HOW TO COMPLETE THIS TASK :: Each line of the data should be repeated precisely.

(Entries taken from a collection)
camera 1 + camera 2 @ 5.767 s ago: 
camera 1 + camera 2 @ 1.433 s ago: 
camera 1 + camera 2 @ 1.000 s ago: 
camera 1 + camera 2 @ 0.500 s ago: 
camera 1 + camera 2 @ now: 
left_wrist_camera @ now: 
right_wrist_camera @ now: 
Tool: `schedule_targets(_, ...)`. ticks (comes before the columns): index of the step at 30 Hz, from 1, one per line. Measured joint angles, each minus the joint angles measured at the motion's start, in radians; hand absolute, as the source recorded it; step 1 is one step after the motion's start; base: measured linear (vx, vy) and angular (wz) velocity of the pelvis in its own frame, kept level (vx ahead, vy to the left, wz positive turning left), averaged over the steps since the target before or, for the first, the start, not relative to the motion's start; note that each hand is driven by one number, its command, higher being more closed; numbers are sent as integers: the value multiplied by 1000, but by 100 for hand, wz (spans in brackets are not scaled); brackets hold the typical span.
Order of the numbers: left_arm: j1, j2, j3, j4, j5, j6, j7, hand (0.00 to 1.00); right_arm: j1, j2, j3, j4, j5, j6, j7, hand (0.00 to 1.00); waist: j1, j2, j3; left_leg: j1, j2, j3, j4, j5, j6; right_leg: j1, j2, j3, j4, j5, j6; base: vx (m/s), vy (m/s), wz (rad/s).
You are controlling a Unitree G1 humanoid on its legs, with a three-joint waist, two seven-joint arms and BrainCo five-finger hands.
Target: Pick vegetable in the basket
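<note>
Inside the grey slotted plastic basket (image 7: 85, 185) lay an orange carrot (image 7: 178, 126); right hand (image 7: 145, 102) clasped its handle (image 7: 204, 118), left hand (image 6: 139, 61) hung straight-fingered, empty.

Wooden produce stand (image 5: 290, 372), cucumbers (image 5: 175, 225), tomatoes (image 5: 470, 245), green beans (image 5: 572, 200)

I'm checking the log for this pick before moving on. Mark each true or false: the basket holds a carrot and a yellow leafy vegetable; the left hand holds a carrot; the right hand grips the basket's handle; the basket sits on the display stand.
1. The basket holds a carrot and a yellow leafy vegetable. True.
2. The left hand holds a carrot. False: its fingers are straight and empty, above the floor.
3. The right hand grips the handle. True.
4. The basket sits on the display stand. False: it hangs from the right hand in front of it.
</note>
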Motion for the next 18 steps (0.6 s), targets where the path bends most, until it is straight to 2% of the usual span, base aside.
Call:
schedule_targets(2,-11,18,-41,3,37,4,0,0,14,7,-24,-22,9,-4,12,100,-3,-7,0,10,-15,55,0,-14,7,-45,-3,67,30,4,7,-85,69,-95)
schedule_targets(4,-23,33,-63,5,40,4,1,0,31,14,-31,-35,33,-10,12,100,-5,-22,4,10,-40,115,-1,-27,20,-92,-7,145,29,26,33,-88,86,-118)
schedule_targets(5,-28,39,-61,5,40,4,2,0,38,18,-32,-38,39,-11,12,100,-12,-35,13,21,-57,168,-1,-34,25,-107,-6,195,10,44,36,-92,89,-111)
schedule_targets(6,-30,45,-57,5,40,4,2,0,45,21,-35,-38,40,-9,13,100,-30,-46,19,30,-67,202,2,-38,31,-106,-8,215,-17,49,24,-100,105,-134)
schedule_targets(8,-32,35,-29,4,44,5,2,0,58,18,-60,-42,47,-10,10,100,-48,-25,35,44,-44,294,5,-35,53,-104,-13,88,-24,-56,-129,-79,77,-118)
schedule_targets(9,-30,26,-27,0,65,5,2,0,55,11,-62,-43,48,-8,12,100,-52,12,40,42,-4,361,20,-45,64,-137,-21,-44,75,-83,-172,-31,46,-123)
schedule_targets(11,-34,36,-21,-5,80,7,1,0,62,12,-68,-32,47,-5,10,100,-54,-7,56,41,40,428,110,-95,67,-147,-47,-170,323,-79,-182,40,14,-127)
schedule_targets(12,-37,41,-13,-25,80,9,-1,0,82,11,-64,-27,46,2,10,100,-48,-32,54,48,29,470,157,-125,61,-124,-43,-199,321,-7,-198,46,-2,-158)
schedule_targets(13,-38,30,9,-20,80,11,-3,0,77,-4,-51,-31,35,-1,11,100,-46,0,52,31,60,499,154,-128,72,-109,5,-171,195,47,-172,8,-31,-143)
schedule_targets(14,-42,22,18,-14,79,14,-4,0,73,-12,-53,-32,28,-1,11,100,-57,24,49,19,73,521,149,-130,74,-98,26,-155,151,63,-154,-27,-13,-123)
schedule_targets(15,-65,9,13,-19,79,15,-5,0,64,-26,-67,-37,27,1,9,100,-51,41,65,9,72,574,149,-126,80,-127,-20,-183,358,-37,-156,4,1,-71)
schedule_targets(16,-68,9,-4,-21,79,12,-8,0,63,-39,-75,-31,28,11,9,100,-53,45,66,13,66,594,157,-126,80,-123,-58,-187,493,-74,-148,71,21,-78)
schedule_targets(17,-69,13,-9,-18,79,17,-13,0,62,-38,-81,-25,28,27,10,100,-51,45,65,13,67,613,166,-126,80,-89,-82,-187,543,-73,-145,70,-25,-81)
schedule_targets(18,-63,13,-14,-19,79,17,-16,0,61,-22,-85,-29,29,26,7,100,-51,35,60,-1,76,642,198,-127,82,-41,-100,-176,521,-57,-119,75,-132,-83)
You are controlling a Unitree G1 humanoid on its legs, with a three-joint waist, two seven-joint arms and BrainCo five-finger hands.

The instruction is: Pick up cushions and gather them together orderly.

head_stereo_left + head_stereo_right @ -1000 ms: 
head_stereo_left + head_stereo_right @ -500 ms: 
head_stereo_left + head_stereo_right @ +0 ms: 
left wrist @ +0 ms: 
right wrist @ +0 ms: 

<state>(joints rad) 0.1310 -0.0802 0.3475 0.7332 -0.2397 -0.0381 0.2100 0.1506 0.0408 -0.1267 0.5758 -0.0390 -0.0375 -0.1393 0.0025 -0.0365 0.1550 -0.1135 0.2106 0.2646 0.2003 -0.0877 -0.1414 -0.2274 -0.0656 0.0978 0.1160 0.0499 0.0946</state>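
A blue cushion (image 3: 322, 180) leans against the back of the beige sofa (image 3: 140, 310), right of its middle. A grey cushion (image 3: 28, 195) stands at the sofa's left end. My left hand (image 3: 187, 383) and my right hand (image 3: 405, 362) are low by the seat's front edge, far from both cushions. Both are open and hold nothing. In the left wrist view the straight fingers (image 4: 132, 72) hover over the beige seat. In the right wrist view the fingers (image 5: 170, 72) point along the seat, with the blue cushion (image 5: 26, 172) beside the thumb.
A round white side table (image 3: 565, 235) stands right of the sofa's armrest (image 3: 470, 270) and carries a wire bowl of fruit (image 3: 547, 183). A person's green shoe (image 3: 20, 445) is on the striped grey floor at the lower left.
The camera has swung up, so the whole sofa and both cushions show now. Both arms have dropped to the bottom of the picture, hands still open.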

SOLUTION BELOW ::
camera 1 + camera 2 @ 5.767 s ago: 
camera 1 + camera 2 @ 1.433 s ago: 
camera 1 + camera 2 @ 1.000 s ago: 
camera 1 + camera 2 @ 0.500 s ago: 
camera 1 + camera 2 @ now: 
left_wrist_camera @ now: 
right_wrist_camera @ now: 
Tool: `schedule_targets(_, ...)`. ticks (comes before the columns): index of the step at 30 Hz, from 1, one per line. Measured joint angles, each minus the joint angles measured at the motion's start, in radians; hand absolute, as the source recorded it; step 1 is one step after the motion's start; base: measured linear (vx, vy) and angular (wz) velocity of the pelvis in its own frame, kept level (vx ahead, vy to the left, wz positive turning left), averaged over the steps since the target before or, for the first, the start, not relative to the motion's start; note that each hand is driven by one number, its command, higher being more closed; numbers are sent as integers: the value multiplied by 1000, but by 100 for hand, wz (spans in brackets are not scaled); brackets hold the typical span.
Order of the numbers: left_arm: j1, j2, j3, j4, j5, j6, j7, hand (0.00 to 1.00); right_arm: j1, j2, j3, j4, j5, j6, j7, hand (0.00 to 1.00); waist: j1, j2, j3; left_leg: j1, j2, j3, j4, j5, j6; right_leg: j1, j2, j3, j4, j5, j6; base: vx (m/s), vy (m/s), wz (rad/s).
You are controlling a Unitree G1 humanoid on its legs, with a three-joint waist, two seven-joint arms and BrainCo five-finger hands.
Target: Pick vegetable in the basket
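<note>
Inside the grey slotted plastic basket (image 7: 85, 185) lay an orange carrot (image 7: 178, 126); right hand (image 7: 145, 102) clasped its handle (image 7: 204, 118), left hand (image 6: 139, 61) hung straight-fingered, empty.

Wooden produce stand (image 5: 290, 372), cucumbers (image 5: 175, 225), tomatoes (image 5: 470, 245), green beans (image 5: 572, 200)

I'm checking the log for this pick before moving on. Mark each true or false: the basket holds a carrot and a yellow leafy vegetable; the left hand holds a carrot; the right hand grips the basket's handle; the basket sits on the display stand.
1. The basket holds a carrot and a yellow leafy vegetable. True.
2. The left hand holds a carrot. False: its fingers are straight and empty, above the floor.
3. The right hand grips the handle. True.
4. The basket sits on the display stand. False: it hangs from the right hand in front of it.
</note>
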Motion for the next 18 steps (0.6 s), targets where the path bends most, until it is straight to 2% of the usual span, base aside.
Call:
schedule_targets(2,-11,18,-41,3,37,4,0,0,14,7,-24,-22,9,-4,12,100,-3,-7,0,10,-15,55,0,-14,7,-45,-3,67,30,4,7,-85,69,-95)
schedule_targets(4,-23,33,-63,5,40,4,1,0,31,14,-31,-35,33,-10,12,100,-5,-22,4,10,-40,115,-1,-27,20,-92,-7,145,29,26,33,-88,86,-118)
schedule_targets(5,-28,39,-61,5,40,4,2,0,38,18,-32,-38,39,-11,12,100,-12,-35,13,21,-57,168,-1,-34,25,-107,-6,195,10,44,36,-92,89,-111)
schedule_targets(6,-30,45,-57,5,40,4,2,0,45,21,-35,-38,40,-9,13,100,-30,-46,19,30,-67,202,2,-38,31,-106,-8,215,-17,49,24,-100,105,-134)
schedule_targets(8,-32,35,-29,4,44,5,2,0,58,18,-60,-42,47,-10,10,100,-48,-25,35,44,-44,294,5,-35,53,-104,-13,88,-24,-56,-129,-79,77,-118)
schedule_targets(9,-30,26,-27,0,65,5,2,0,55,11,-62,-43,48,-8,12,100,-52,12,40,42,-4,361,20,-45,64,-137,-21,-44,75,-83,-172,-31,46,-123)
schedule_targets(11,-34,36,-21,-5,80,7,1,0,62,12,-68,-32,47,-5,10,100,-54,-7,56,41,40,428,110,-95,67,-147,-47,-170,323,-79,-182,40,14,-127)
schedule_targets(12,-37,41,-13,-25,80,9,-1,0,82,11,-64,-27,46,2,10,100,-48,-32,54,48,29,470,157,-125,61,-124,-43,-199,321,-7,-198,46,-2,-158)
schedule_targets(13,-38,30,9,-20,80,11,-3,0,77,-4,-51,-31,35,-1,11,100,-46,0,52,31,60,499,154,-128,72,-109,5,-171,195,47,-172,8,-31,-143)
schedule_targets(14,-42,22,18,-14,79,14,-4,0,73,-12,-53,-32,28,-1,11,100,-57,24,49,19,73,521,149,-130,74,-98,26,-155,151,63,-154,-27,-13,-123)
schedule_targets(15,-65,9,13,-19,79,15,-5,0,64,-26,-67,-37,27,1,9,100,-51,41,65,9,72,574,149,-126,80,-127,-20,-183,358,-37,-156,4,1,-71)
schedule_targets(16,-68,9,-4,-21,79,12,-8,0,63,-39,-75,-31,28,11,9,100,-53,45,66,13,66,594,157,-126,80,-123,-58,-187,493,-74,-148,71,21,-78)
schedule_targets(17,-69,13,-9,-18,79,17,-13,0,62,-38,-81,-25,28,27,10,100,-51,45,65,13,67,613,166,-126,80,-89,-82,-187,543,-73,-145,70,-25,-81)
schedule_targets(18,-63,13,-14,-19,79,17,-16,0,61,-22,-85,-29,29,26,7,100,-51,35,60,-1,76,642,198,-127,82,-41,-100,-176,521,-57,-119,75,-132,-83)
You are controlling a Unitree G1 humanoid on its legs, with a three-joint waist, two seven-joint arms and BrainCo five-finger hands.

The instruction is: Pick up cushions and gather them together orderly.

head_stereo_left + head_stereo_right @ -1000 ms: 
head_stereo_left + head_stereo_right @ -500 ms: 
head_stereo_left + head_stereo_right @ +0 ms: 
left wrist @ +0 ms: 
right wrist @ +0 ms: 

<state>(joints rad) 0.1310 -0.0802 0.3475 0.7332 -0.2397 -0.0381 0.2100 0.1506 0.0408 -0.1267 0.5758 -0.0390 -0.0375 -0.1393 0.0025 -0.0365 0.1550 -0.1135 0.2106 0.2646 0.2003 -0.0877 -0.1414 -0.2274 -0.0656 0.0978 0.1160 0.0499 0.0946</state>
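A blue cushion (image 3: 322, 180) leans against the back of the beige sofa (image 3: 140, 310), right of its middle. A grey cushion (image 3: 28, 195) stands at the sofa's left end. My left hand (image 3: 187, 383) and my right hand (image 3: 405, 362) are low by the seat's front edge, far from both cushions. Both are open and hold nothing. In the left wrist view the straight fingers (image 4: 132, 72) hover over the beige seat. In the right wrist view the fingers (image 5: 170, 72) point along the seat, with the blue cushion (image 5: 26, 172) beside the thumb.
A round white side table (image 3: 565, 235) stands right of the sofa's armrest (image 3: 470, 270) and carries a wire bowl of fruit (image 3: 547, 183). A person's green shoe (image 3: 20, 445) is on the striped grey floor at the lower left.
The camera has swung up, so the whole sofa and both cushions show now. Both arms have dropped to the bottom of the picture, hands still open.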

The exercise has nothing more to it.